*Task instructions:*
Where in the data does the word "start" appear? Find those lines and copy them.

----

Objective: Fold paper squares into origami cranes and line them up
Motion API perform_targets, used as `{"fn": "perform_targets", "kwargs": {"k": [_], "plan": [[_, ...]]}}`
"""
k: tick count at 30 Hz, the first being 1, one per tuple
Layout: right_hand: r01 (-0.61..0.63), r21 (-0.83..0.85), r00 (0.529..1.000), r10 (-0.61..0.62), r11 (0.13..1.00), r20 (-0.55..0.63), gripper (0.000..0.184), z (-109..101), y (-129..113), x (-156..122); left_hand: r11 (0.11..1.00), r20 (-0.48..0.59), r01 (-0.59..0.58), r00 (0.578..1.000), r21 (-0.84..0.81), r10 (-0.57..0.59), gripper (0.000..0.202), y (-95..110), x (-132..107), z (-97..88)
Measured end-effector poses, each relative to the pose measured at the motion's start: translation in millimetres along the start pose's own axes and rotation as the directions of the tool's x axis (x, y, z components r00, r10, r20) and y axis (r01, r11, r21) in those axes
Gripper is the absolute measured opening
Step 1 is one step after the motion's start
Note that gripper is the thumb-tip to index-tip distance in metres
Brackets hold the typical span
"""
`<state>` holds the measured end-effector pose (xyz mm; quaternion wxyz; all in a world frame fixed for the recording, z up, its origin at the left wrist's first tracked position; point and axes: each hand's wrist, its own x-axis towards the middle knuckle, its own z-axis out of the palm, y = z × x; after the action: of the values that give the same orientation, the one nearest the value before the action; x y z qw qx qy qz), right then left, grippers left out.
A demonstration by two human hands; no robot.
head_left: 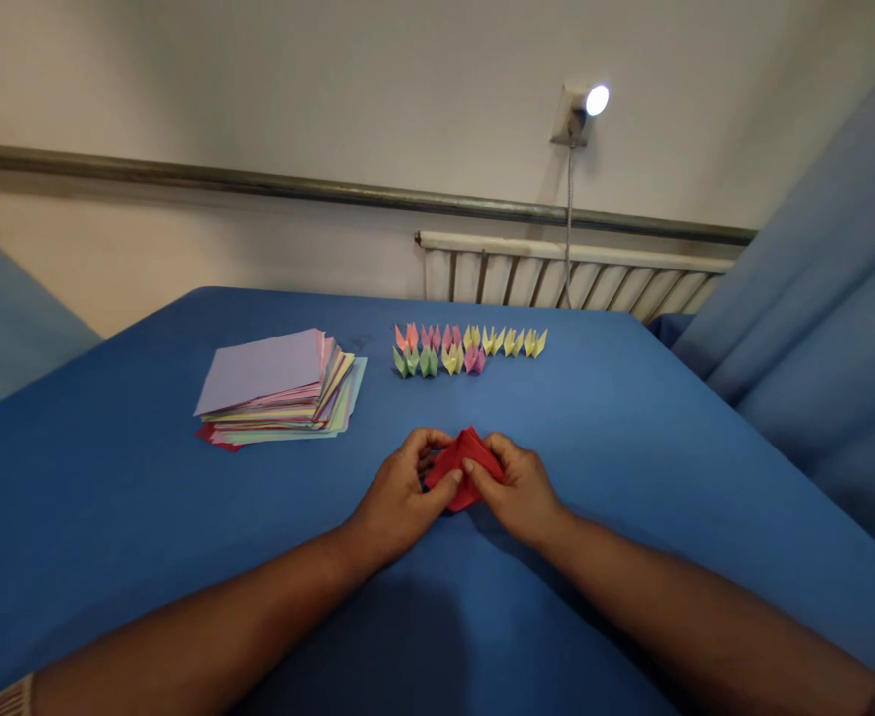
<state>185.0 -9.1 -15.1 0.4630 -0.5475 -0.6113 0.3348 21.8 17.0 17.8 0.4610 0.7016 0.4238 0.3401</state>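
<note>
A piece of folded red paper [470, 449] is held between both hands over the middle of the blue table. My left hand [406, 487] grips its left side, thumb on the front face and fingers behind. From the right, my right hand [524, 489] pinches the same paper, its thumb pressed near the centre. One corner of the paper points up and away from me; its underside is hidden. Beyond the hands stand several small folded paper cranes [452, 358] in two rows, coloured green, yellow, pink and orange.
On the left of the blue table [602, 418] lies a thick, uneven stack of coloured paper sheets [265, 373], lilac on top. Behind the table are a radiator [542, 273], a metal pipe [318, 189] and a wall socket with a lit lamp [597, 100]. A blue curtain [817, 298] hangs at the right.
</note>
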Motion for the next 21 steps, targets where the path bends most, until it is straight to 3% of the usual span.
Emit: {"fn": "perform_targets", "kwargs": {"k": [6, 10, 13, 17, 21], "plan": [[-0.031, 0.141, 0.999, 0.033, 0.99, -0.007, 0.009, 3.6, 10.5, 2.4, 0.992, -0.092, 0.09, 0.991, -0.086, -0.098, 0.013, -8.3, 7.2, -4.9], [-0.01, 0.174, 1.0, 0.01, 0.985, -0.004, 0.04, -0.5, 5.5, 0.7, 0.993, -0.138, 0.104, 0.984, -0.05, -0.11, 0.018, -13.8, 10.2, -8.0], [0.017, 0.125, 1.0, -0.019, 0.992, 0.017, 0.055, -4.8, 2.0, -0.2, 0.994, -0.169, 0.104, 0.981, 0.018, -0.099, 0.017, -15.0, 11.6, -8.7], [0.108, -0.003, 0.993, -0.108, 0.994, 0.052, 0.048, -6.9, -2.5, -3.0, 0.995, -0.156, 0.098, 0.983, 0.028, -0.093, 0.019, -11.4, 12.9, -8.0], [0.119, -0.136, 0.99, -0.106, 0.984, 0.093, 0.046, -6.4, -6.6, -6.7, 0.992, -0.116, 0.094, 0.99, 0.079, -0.084, 0.014, -7.9, 13.6, -8.8]]}}
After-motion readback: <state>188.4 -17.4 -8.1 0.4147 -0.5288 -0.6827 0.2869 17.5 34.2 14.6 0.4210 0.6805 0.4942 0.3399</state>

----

*Exercise output:*
Measured end-effector poses, each relative to the pose measured at the motion's start: translation in millimetres along the start pose's own axes and rotation as the directions of the tool's x axis (x, y, z components r00, r10, r20) and y axis (r01, r11, r21) in those axes
Step 1 is one step after the motion's start

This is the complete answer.